» WORK TO COMPLETE: Could you state how many lines of the material hold "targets"? Include nothing beyond the number.

Top of DATASET SECTION

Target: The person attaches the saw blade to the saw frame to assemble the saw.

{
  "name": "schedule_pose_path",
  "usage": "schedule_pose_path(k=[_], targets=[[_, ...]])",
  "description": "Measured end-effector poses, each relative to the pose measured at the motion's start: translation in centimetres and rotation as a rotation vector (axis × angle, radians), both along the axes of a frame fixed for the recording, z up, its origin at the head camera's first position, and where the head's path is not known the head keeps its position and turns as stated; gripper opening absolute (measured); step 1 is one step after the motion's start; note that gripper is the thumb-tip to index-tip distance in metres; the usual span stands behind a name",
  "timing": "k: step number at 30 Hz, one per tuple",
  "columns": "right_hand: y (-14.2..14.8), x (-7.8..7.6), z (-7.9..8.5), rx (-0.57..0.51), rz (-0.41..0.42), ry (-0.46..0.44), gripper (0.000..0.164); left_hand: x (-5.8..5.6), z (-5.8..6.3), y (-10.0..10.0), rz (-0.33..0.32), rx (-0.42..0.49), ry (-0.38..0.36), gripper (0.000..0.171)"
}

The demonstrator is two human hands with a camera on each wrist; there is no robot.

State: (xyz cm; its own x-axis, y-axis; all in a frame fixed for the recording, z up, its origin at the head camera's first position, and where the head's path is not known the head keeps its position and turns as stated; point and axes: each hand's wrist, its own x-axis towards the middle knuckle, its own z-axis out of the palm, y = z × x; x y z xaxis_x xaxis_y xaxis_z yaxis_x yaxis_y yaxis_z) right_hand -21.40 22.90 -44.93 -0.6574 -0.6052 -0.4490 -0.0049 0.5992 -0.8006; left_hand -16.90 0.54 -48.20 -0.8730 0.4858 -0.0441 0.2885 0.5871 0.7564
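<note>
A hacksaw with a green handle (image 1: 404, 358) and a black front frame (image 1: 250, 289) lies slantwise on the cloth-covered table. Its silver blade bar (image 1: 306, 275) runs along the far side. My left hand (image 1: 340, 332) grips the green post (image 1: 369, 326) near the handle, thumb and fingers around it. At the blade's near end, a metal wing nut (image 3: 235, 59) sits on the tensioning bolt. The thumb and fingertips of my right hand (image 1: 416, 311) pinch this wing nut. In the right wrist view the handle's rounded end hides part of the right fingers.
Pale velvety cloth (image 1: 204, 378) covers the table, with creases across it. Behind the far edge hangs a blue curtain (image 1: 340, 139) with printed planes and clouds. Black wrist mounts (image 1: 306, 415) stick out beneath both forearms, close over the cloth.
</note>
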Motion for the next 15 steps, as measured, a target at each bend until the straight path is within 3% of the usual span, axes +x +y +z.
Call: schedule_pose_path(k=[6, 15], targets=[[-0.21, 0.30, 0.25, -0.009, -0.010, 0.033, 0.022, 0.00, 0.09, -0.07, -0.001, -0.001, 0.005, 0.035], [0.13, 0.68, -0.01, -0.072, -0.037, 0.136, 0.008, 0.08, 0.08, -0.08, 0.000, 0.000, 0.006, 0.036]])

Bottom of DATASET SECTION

» TASK RESULT: 2